SICB Annual Meeting 2019
January 3-7, 2019
Tampa, FL

January 7 - Symposium S10: The world is not flat: Accounting for the dynamic nature of the environment as we move beyond static experimental manipulations

The world that animals live in is constantly changing. Depending upon where they live, they may need to respond to daily changes in variables such as temperature or tidal cycles, or they may primarily respond to longer term, seasonal changes. For many animals, these changes in their environment result in concomitant changes in their physiological and behavioral state. And while physiological responses to environmental variability is widely acknowledged, much of the research that has advanced our understanding of the regulation of key traits are often conducted in ways that try to minimize variation. Some examples include the incubation of eggs in species with environmental sex determination under continuous temperatures through the duration of incubation, or hormone implants aimed at maintaining relatively constant circulating levels for an extended period of time. Whether conducted in the laboratory or the field, these studies have provided critical information about the mechanistic relationships that influence physiology and behavior that, in turn, influence variation in individual fitness, despite providing limited information on the direct effects of environmental variation. It is clear that we now need research approaches that explore how natural variation in the wild, or how experimentally mimicking nature under more controlled settings, affects physiological mechanisms and responses to this variation.
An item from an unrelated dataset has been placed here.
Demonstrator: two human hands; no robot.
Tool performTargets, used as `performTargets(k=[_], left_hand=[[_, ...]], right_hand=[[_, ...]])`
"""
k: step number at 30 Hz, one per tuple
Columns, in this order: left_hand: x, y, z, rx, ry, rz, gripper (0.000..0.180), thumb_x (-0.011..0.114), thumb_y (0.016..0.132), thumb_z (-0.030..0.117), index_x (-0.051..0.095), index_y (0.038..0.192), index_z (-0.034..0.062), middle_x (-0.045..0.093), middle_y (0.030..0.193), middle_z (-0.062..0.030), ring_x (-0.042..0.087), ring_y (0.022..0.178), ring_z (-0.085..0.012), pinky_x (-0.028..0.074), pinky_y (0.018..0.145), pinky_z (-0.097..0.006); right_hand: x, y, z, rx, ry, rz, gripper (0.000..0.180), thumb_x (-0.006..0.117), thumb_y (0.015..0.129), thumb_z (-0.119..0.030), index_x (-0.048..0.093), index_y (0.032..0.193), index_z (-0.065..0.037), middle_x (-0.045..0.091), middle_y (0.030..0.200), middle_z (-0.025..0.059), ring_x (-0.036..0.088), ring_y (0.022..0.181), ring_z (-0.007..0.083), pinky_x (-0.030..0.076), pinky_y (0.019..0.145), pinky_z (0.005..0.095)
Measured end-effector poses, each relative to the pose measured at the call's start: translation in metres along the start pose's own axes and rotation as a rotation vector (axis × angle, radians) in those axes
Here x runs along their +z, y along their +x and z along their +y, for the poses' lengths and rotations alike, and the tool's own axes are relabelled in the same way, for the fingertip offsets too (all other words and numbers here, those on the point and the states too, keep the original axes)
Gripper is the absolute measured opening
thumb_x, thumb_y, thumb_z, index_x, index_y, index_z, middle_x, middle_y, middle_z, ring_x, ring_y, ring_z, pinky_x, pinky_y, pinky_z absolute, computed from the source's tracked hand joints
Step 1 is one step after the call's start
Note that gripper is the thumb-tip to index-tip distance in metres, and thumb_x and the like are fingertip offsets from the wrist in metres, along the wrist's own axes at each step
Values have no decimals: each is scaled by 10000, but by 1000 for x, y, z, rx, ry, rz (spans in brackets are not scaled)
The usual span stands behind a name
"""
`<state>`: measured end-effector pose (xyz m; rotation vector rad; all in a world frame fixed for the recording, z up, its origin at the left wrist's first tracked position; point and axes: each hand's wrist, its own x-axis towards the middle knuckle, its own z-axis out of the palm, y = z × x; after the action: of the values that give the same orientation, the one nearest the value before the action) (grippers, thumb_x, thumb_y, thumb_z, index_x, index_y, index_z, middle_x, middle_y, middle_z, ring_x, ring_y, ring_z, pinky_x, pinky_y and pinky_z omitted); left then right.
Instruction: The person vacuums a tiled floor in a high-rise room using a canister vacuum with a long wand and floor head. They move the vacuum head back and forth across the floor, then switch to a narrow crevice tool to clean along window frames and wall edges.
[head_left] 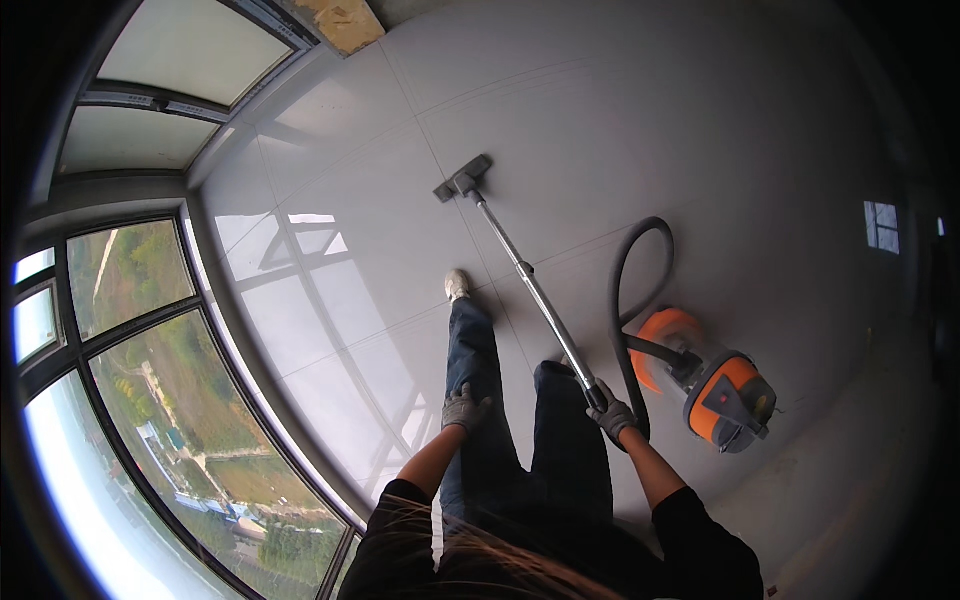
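**Right hand on the vacuum wand, left hand free**

So, r. hand (612, 415), gloved, is clenched round the top end of the metal wand (525, 275), right where the black hose (630, 300) joins it. A one-hand hold that high likely lets the person steer the long tube while standing upright. L. hand (465, 408), also gloved, grasps nothing; fingers loosely curled, resting on or just over the left thigh, can't tell which.

From the wand: its floor nozzle (462, 178) sits flat on the pale tiled floor (640, 120) at the far end, ahead of the forward shoe (457, 285). The hose loops off to the wand's right into the orange canister vacuum (715, 385), which stands on the floor beside the person w/ slack in the hose. A curved window wall (150, 400) runs well left of the wand.
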<state>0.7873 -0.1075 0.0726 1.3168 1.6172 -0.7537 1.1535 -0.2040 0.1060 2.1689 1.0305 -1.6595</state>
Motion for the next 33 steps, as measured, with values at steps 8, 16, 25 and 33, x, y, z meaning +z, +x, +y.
performTargets(k=[8,16,25,33], left_hand=[[53,-12,23,39,55,115,692,511,850,561,480,1356,90,475,1356,-238,459,1235,-409,382,1023,-493],[-14,22,-8,127,77,139,630,499,879,518,488,1352,101,517,1311,-240,480,1214,-409,401,1007,-485],[-103,51,-50,158,137,80,611,514,885,497,461,1349,103,573,1209,-223,553,1107,-418,461,919,-505],[-105,45,-75,76,-50,30,658,511,886,496,428,1386,76,509,1322,-230,500,1202,-405,422,997,-470]], right_hand=[[10,-214,182,323,-165,-155,914,679,774,-467,132,1503,-392,686,985,194,651,912,403,518,810,482],[62,-186,129,158,39,-51,908,705,777,-441,162,1502,-380,670,1070,203,647,981,380,525,833,451],[-18,181,-226,-129,238,144,909,723,788,-401,169,1507,-366,637,1148,195,622,1053,368,484,926,428],[-195,330,-421,-216,202,202,869,746,781,-338,257,1499,-312,674,1076,115,654,864,247,525,801,375]])
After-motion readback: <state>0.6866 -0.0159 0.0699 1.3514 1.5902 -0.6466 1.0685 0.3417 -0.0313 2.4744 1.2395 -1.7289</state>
Understanding why and how animals cope with environmental changes is key to recognizing the sources and subsequent responses that give rise to the variation that selection can act upon, particularly as environments change with a changing climate. The goal of this symposium is to highlight important insights that are gained when studies take into account these, often dramatic, changes across daily and seasonal time scales, and to stimulate future research that is needed to better understand how animals may cope with a changing climate.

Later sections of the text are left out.